# Wasser wechseln! Ist das gut für die Fische?



## Teichforum.info (4. Apr. 2004)

hallo an alle 
wollte euch mal fragen was ihr davon haltet wenn man im teich wasser wechselt??
das ist so meine elis haben ein teich gebaut und das wasser ist nicht besonders sauber. aus diesem grund möchten sie das wasser wechseln.
ich bin der meinung das dadurch die Fische sterben können und die Pflanzen können nicht mehr so gut anwachsen.

schreibt mal eure meinung zu diesen thema.

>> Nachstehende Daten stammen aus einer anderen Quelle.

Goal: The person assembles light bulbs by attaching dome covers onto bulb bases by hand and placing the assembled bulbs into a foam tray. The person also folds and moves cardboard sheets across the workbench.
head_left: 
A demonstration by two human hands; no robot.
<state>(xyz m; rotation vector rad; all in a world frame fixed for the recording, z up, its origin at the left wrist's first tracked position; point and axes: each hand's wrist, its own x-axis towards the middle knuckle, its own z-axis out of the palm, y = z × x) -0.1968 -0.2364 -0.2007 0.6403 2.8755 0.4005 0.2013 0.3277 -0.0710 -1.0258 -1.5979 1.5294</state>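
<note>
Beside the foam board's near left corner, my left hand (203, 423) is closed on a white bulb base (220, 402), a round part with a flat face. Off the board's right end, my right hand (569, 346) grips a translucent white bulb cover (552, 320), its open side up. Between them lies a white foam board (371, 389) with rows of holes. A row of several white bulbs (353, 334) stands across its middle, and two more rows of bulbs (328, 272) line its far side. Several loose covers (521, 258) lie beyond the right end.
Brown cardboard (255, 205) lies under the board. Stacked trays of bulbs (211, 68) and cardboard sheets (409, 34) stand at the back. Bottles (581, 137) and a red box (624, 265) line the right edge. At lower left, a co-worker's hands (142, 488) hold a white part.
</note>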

ich muss meine elis überzeugen, das sie dies nicht machen sollen. :cry:


----------



## Teichforum.info (4. Apr. 2004)

Opps ich habe mich nicht angemeldet, dass ist mein Acc.  
Antwort bitte an mich.


----------



## Teichforum.info (4. Apr. 2004)

Hi

ein Teilwasserwechsel von 30% hatt noch keinem Teich oder Fisch geschadet , vorausgesetzt das Wasser ist nicht verseucht . 

Der erste April ist doch vorbei , oder


----------



## Teichforum.info (4. Apr. 2004)

Hi,

das Thema hatten wir schon vor ein paar Tagen (wenn ich auch zugeben muß, dass ich doch keinen Wasserwechsel gemacht habe, seit der Bachlauf wieder in Betrieb ist ist das Wasser wieder klar und die Fadenalgen haben sich nicht mehr vermehrt)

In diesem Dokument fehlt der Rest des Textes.